Vicenda chiusa? Per quest’anno, forse. Ma i problemi e le criticità che riguardano il Quasimodo restano sul piatto e sono necessità da affrontare. A sollevare la questione è il Consigliere comunale Paolo Razzano: “La notizia del Liceo musicale confermato è certamente positiva per Magenta e il suo territorio. Grazie a tutti coloro che si sono impegnati, a partire dagli studenti e dai genitori. Tuttavia ora non deve calare il sipario sui problemi del Liceo Quasimodo”, precisa.

“Quasimodo, la sfida è solo all’inizio: Calati si attivi”

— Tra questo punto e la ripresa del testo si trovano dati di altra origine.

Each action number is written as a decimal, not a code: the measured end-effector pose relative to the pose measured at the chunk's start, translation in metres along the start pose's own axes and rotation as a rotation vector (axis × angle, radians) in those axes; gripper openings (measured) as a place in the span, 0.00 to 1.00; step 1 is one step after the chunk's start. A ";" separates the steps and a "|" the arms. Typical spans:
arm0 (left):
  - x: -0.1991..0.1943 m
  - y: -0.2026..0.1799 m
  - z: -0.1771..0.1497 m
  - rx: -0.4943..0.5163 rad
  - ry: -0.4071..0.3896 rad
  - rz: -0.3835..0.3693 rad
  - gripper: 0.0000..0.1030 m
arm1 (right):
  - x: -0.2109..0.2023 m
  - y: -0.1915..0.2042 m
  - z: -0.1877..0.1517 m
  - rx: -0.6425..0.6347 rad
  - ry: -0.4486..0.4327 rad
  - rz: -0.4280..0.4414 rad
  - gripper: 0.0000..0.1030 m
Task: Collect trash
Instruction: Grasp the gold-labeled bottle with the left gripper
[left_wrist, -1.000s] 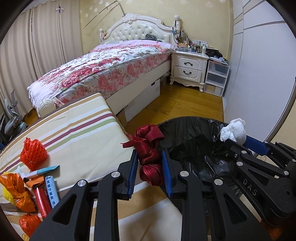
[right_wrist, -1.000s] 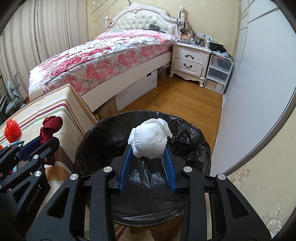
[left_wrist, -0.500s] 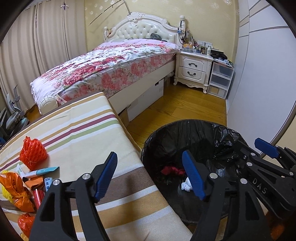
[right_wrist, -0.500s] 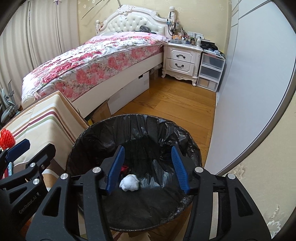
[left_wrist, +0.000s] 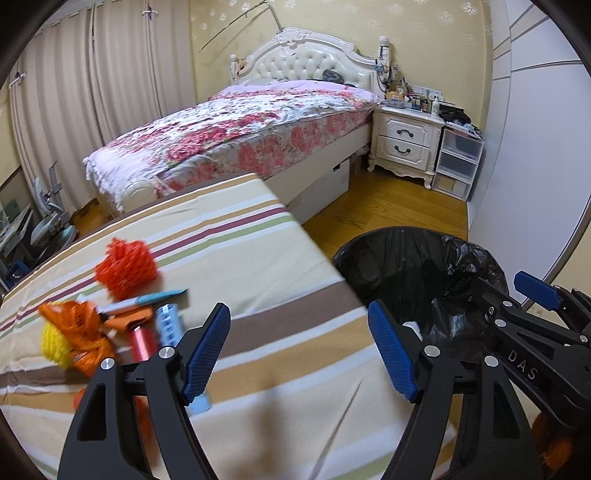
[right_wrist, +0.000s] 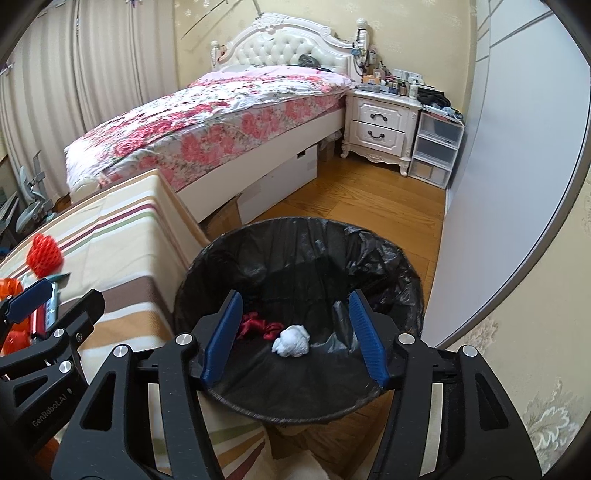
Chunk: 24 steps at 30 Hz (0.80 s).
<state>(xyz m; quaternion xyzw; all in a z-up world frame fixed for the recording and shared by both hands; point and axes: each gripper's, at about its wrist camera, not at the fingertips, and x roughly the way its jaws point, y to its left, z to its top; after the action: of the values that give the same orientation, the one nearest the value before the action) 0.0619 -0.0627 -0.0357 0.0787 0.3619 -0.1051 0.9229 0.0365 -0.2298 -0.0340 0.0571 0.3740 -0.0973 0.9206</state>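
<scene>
A black-lined trash bin (right_wrist: 388, 266) stands on the floor beside the striped table (left_wrist: 229, 258); it also shows in the left wrist view (left_wrist: 424, 258). Inside lie a red ribbon (right_wrist: 258, 328) and a white paper wad (right_wrist: 291, 341). My right gripper (right_wrist: 293, 338) is open and empty above the bin. My left gripper (left_wrist: 301, 350) is open and empty over the table's right edge. Trash lies at the table's left: an orange net (left_wrist: 125, 267), an orange bag (left_wrist: 79, 325), a yellow net (left_wrist: 55, 343), a pen (left_wrist: 151, 299), a red tube (left_wrist: 142, 341) and a blue tube (left_wrist: 170, 321).
A bed with a floral cover (left_wrist: 240, 136) stands behind the table. A white nightstand (left_wrist: 404, 142) and plastic drawers (left_wrist: 458, 164) stand at the back right. A grey wardrobe door (right_wrist: 517, 166) runs along the right. Wooden floor (right_wrist: 351, 199) lies between the bed and the bin.
Both grippers opened and dropped the red ribbon and the white wad into the bin. My left gripper has since swung left over the table, toward the pile of trash.
</scene>
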 end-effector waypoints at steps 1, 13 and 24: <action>-0.004 0.004 -0.003 -0.005 0.001 0.006 0.72 | -0.002 0.004 -0.002 -0.005 0.003 0.005 0.57; -0.046 0.067 -0.052 -0.096 0.022 0.129 0.73 | -0.026 0.058 -0.034 -0.093 0.037 0.090 0.57; -0.058 0.121 -0.089 -0.196 0.074 0.218 0.75 | -0.037 0.106 -0.049 -0.174 0.048 0.166 0.58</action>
<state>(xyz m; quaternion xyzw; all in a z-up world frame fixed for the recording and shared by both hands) -0.0072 0.0821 -0.0527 0.0310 0.3937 0.0344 0.9181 0.0007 -0.1124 -0.0392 0.0100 0.3967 0.0133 0.9178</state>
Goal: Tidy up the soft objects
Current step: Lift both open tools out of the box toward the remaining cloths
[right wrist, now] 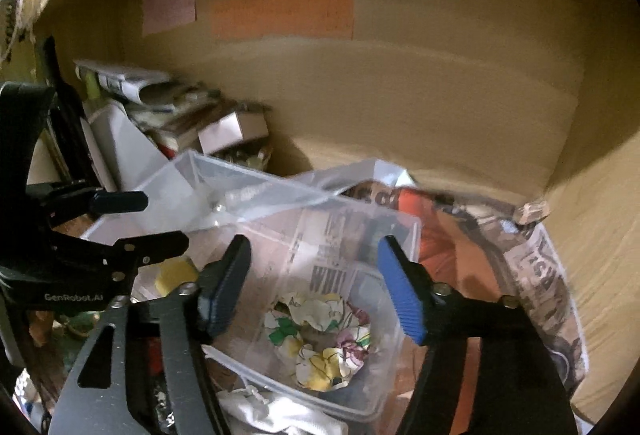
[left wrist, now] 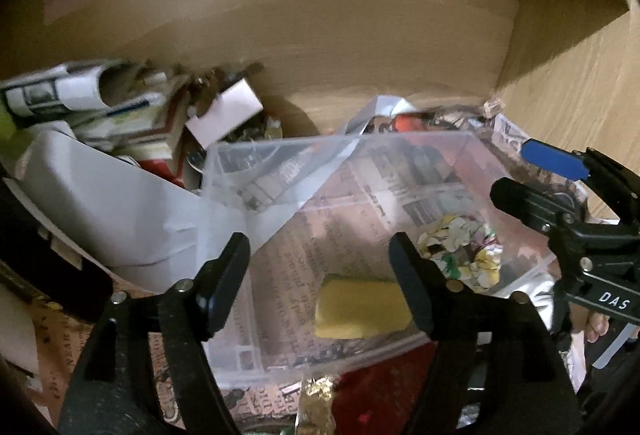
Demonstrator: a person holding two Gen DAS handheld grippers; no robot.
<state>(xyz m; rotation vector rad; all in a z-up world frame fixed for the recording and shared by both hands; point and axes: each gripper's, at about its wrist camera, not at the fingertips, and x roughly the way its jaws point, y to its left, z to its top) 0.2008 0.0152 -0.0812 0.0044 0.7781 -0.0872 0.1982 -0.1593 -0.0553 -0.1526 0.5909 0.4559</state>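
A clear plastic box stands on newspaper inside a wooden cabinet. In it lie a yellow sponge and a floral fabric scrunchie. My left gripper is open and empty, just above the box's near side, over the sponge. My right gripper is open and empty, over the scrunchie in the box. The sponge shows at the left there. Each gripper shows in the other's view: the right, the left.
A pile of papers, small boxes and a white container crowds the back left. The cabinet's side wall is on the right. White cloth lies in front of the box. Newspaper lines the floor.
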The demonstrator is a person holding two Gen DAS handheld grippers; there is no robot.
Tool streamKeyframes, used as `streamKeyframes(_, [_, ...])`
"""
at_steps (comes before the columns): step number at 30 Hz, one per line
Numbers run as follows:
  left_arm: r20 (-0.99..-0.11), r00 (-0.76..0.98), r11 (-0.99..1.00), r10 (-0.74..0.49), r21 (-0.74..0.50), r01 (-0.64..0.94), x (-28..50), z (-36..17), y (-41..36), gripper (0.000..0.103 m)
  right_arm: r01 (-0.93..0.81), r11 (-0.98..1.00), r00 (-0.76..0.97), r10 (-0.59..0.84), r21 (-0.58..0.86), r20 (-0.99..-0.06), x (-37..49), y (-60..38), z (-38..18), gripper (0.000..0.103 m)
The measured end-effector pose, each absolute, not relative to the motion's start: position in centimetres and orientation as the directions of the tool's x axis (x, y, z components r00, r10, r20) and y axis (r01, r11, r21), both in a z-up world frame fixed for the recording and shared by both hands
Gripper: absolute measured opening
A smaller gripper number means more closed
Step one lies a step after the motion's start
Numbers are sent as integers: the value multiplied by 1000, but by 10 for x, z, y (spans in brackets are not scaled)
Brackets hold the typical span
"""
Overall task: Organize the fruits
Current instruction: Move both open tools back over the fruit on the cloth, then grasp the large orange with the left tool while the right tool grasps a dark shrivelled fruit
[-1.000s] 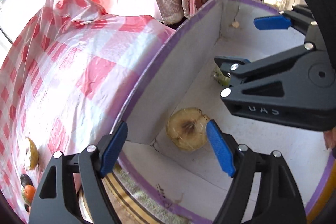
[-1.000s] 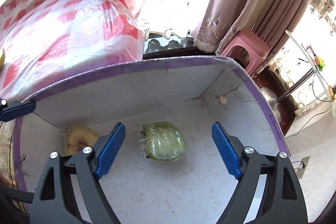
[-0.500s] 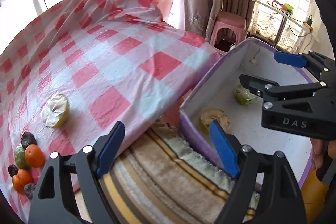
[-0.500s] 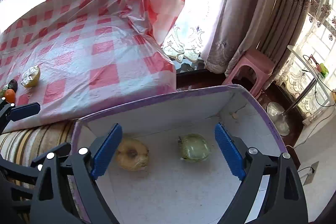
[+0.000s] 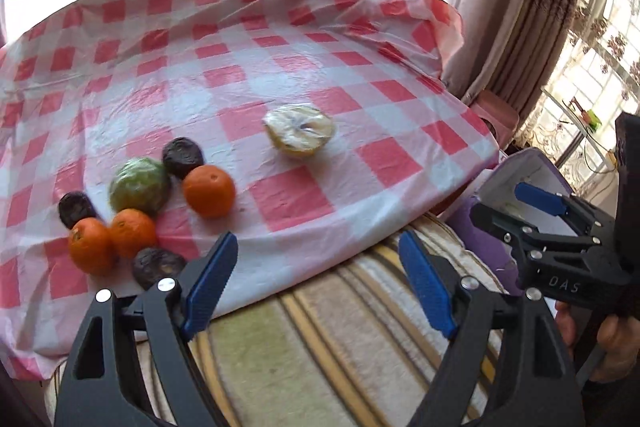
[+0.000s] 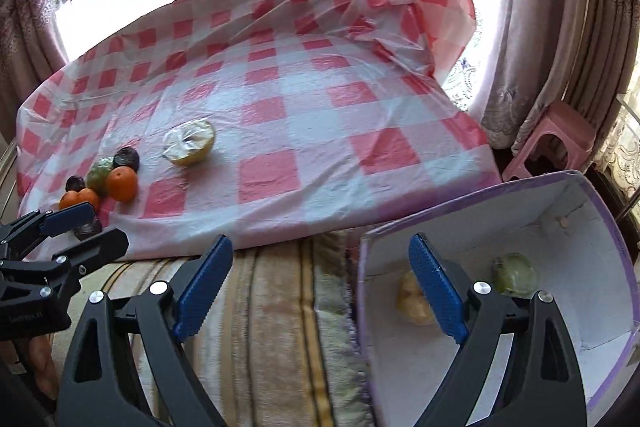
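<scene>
Currently both grippers are held spread and empty over a striped blanket [image 6: 280, 327]: left gripper [image 5: 320, 283], right gripper [image 6: 320, 283], nothing seen between the blue pads of either.

Fruit is found in two places. On the checked cloth [image 5: 280, 67], a cluster is seen at the left: three oranges [image 5: 209, 190], round, no clear long axis; one green wrapped fruit [image 5: 139, 185], roundish; three dark wrinkled fruits [image 5: 183, 157], flattish. Cluster members are touching or just beside each other.

A halved yellow fruit [image 5: 300, 131] in clear wrap is seen apart from the cluster, toward cloth centre, cut face tilted up and toward the cameras, pale flesh with a dark core.

In the box [image 6: 580, 219], purple-edged with a white inside, two items are seen on the floor: a yellowish piece [image 6: 412, 301], partly hidden by the right gripper's pad, and a green wrapped fruit [image 6: 514, 273] just beside it. Orientation of both cannot be told.
</scene>
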State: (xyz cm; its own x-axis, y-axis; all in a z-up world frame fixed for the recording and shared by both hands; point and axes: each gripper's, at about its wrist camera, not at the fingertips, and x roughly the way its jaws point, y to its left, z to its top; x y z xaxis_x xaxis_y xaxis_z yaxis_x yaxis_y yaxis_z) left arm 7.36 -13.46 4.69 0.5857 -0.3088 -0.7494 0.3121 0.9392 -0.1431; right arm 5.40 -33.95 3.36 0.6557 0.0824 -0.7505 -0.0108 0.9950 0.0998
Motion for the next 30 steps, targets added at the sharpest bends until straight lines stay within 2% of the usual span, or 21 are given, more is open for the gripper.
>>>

Le criticità per il liceo, che vanta 4 inidirizzi (classico, linguistico, scienze sociali e musicale), sono sotto gli occhi di tutti. “Mancano le aule, gli spazi a disposizione sono vetusti e serve una palestra efficiente”. Quale la soluzione? “Nel Piano di Governo del territorio elaborato dall’amministrazione di centrosinistra, l’allora assessore Enzo Salvaggio aveva previsto la possibilità di costruire un polo scolastico tutto nuovo a Magenta. Ora chiediamo che il sindaco Calati si attivi nuovamente con Regione e città metropolitana per dotare la nostra città di strutture scolastiche per scuole superiori degne di questo nome. Serve una battaglia di territorio per il territorio, una programmazione seria che coinvolga il mondo politico senza divisioni partitiche, la scuola e le famiglie. Altrimenti continueremo a rincorrere i problemi, invece di risolverli, di fatto bloccando anche le potenzialità del liceo stesso”.